__THE PROBLEM__
Entries follow. Give back exactly the lines starting at the one containing "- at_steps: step" and ending at the one containing "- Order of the", and no other lines.

[Records contained in a dataset]
.....

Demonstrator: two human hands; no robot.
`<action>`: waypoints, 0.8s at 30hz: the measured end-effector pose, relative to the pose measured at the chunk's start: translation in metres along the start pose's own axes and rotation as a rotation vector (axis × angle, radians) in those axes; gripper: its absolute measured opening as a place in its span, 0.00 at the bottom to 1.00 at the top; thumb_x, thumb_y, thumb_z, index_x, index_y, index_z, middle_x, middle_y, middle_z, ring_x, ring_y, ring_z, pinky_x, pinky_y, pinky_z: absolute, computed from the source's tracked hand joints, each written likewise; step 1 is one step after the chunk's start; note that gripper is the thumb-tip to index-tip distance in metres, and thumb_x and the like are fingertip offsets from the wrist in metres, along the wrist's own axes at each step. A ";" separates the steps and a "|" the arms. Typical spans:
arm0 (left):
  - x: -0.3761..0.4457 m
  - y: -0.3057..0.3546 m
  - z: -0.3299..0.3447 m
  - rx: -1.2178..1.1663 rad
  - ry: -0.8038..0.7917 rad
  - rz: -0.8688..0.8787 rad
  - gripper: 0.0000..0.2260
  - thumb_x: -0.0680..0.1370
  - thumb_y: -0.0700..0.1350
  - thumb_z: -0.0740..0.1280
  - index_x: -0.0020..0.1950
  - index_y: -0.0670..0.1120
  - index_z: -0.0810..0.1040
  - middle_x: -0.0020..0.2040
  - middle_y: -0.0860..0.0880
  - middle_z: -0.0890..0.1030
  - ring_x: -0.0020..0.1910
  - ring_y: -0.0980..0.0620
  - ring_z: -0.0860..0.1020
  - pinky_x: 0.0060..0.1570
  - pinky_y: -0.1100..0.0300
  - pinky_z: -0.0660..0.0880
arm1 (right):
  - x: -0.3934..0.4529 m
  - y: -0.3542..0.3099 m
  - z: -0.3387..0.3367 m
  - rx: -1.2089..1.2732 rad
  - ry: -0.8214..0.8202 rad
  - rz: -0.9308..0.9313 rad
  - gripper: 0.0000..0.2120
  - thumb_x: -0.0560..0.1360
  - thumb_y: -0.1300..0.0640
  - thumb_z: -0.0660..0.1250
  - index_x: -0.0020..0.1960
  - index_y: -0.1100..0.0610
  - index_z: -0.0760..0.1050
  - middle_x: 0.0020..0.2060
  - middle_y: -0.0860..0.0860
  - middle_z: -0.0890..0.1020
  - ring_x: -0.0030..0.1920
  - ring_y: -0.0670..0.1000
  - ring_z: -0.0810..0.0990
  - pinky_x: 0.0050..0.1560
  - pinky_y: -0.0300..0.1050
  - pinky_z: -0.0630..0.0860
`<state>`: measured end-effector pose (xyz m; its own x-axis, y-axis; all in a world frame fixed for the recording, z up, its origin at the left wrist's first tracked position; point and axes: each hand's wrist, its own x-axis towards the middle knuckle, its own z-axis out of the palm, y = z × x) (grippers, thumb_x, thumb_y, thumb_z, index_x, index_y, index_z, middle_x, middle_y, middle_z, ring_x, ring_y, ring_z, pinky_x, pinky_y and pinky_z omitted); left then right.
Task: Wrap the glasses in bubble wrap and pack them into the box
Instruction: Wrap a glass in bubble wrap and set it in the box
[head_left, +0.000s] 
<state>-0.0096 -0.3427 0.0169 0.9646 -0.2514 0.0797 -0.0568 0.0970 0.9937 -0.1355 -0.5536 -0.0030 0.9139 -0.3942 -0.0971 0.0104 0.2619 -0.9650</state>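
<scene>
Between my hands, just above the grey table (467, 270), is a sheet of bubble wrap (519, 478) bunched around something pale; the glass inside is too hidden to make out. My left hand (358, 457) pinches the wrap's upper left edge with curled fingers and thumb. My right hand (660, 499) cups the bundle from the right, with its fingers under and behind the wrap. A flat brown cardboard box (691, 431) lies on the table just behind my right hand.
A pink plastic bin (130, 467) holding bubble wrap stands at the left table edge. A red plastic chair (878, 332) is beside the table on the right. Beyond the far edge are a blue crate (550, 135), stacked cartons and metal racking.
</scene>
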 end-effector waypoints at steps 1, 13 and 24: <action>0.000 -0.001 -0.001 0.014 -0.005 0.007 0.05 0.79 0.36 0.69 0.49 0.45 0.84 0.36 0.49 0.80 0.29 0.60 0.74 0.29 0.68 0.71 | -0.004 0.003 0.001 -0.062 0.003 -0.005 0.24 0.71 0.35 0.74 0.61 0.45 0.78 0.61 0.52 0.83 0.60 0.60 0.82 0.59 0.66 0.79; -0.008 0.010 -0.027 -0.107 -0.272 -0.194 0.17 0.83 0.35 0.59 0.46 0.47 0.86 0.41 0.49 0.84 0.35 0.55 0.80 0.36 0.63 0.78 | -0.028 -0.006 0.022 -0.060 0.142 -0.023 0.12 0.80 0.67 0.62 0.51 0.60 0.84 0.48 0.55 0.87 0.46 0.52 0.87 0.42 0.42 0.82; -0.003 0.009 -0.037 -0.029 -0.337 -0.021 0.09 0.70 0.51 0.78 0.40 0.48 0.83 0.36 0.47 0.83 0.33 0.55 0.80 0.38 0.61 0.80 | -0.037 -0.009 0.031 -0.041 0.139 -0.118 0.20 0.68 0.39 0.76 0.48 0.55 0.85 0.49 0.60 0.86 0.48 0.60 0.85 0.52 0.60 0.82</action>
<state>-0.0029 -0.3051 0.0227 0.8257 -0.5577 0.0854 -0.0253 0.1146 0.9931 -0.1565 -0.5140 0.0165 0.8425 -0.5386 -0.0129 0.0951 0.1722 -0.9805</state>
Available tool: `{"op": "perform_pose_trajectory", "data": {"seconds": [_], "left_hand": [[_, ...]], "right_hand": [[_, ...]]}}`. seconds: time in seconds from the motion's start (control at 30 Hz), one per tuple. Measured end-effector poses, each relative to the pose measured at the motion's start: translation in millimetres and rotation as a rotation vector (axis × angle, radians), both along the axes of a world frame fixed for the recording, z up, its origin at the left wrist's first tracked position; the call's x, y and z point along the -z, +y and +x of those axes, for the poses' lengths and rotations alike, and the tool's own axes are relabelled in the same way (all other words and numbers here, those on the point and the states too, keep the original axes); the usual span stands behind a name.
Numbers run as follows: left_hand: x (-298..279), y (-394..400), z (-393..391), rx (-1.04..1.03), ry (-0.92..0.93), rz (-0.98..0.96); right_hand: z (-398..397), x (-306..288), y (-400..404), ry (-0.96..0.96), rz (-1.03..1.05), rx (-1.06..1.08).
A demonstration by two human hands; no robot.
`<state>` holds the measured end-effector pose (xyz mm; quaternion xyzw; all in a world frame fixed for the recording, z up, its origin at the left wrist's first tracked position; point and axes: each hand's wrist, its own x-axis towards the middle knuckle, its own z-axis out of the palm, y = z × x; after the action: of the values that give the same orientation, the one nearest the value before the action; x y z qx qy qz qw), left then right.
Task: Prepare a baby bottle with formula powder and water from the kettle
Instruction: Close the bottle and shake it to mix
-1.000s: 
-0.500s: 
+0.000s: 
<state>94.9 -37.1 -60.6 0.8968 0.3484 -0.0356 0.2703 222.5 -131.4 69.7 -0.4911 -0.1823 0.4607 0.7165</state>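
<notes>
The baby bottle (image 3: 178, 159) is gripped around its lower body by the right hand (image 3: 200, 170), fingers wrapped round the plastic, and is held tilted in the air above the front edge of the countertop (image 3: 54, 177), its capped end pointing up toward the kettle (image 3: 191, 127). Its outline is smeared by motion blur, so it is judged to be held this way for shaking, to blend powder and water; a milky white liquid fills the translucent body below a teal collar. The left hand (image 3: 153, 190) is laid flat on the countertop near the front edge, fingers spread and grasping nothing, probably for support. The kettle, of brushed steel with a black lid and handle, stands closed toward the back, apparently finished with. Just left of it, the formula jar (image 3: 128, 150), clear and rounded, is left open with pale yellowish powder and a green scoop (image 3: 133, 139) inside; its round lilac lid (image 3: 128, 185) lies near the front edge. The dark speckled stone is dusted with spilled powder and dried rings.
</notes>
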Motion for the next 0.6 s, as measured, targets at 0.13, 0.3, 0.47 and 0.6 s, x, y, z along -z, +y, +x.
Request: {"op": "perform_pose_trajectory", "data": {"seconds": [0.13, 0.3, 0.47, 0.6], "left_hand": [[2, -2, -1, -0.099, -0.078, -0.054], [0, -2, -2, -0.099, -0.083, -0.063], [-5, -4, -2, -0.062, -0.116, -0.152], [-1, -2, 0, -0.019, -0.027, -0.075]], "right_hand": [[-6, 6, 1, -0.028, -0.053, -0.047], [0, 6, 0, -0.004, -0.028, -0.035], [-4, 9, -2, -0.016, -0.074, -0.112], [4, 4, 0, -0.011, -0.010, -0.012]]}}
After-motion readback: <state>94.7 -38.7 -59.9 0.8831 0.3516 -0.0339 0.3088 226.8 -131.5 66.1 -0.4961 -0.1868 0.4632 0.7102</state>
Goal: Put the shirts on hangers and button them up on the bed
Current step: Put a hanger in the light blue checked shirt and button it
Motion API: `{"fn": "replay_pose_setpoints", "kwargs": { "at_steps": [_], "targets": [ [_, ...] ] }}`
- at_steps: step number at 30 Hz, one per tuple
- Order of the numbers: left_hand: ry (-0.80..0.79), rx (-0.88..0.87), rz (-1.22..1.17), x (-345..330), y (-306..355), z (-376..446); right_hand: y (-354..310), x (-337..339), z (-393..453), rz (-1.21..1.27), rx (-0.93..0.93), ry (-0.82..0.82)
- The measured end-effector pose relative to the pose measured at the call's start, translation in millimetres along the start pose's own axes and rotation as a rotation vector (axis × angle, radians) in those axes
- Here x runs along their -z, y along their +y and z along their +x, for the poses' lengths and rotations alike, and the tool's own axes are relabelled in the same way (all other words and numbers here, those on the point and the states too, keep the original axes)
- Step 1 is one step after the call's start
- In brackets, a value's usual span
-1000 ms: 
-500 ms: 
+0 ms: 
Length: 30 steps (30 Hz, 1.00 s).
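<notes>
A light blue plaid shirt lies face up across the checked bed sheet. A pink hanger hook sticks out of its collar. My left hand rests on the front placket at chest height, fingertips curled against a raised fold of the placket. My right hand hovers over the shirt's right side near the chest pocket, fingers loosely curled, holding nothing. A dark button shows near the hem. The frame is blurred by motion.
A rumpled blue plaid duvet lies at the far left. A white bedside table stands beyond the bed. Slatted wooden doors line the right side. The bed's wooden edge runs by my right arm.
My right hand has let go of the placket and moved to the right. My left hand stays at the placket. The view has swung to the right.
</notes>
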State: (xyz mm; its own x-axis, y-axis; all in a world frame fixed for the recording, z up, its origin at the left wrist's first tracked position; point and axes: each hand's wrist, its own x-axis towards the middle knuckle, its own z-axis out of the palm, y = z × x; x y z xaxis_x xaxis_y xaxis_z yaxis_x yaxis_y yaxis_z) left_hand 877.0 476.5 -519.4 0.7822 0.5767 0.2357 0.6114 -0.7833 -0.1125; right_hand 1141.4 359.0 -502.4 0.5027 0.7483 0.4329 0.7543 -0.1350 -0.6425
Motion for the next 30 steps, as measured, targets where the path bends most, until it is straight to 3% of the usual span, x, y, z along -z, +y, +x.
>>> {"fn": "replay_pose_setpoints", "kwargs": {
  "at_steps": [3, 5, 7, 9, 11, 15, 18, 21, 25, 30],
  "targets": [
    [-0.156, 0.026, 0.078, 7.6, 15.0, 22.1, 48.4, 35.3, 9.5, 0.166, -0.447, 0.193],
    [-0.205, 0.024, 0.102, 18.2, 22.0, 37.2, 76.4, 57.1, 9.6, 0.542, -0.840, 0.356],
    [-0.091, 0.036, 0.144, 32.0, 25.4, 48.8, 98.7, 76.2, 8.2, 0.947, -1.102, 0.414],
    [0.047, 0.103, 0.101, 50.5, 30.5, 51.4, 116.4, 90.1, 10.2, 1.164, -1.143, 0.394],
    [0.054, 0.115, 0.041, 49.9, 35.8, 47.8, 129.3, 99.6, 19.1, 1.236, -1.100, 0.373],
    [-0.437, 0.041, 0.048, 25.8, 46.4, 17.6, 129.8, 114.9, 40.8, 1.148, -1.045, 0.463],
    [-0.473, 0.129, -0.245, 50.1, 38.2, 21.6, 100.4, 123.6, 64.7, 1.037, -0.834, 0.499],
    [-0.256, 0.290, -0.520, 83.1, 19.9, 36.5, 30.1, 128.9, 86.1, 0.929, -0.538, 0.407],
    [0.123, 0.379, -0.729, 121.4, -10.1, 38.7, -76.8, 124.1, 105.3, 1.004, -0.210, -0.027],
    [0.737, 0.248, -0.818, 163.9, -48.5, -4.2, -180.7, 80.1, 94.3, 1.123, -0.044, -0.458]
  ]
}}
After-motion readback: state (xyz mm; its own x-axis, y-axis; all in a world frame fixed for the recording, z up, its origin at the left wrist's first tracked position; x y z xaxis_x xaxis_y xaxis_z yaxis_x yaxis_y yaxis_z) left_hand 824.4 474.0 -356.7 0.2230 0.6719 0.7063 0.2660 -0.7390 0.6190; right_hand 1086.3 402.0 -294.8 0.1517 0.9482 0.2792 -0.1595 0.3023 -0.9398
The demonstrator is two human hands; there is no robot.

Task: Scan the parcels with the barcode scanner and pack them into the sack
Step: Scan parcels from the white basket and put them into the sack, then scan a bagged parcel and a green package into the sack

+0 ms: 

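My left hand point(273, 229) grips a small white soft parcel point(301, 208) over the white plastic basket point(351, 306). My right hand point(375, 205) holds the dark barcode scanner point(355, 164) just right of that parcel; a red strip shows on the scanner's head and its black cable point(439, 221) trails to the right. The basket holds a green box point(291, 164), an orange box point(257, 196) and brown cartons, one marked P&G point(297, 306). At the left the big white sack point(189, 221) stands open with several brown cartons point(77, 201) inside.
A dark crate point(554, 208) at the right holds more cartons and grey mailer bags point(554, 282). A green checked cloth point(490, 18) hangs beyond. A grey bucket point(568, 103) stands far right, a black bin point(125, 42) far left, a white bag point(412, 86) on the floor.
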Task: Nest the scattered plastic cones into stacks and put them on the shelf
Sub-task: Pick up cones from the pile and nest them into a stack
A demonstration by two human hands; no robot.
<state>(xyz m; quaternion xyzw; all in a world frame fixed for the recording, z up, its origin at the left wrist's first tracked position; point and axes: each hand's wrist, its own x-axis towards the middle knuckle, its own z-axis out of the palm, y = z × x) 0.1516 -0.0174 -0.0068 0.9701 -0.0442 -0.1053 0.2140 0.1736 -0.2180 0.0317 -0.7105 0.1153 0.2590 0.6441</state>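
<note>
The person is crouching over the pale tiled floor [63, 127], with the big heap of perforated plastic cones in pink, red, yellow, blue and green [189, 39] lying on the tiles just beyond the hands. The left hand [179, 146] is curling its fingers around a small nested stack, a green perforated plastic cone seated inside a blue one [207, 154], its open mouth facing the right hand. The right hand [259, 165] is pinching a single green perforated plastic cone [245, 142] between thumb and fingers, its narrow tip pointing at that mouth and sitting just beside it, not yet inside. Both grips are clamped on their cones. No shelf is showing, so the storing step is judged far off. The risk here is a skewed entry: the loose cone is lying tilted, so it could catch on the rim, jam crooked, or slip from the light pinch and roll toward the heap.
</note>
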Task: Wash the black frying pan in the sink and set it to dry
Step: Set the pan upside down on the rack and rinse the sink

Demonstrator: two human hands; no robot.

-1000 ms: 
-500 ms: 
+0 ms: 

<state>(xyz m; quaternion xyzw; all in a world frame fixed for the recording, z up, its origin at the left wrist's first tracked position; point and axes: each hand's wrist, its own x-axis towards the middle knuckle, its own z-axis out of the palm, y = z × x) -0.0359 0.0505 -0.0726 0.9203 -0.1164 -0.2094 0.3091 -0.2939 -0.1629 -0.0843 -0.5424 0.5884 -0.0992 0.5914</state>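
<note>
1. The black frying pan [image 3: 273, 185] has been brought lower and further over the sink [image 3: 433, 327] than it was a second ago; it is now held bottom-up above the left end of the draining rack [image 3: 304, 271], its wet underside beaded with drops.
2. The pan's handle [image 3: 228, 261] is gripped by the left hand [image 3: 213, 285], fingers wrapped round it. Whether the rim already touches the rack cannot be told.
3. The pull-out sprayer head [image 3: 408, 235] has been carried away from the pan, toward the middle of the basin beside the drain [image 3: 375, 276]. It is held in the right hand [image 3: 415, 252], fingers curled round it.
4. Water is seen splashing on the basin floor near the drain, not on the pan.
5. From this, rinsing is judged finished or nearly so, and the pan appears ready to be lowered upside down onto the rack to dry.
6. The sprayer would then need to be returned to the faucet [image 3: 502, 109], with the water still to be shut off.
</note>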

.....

__REPLY__
- at_steps: step number at 30 Hz, one per tuple
- Order of the numbers: left_hand: ry (-0.80..0.79), rx (-0.88..0.87), rz (-1.22..1.17), x (-345..330), y (-306..355), z (-376..446); right_hand: y (-354..310), x (-337..339), z (-393..453), rz (-1.21..1.27), rx (-0.93..0.93), ry (-0.82..0.82)

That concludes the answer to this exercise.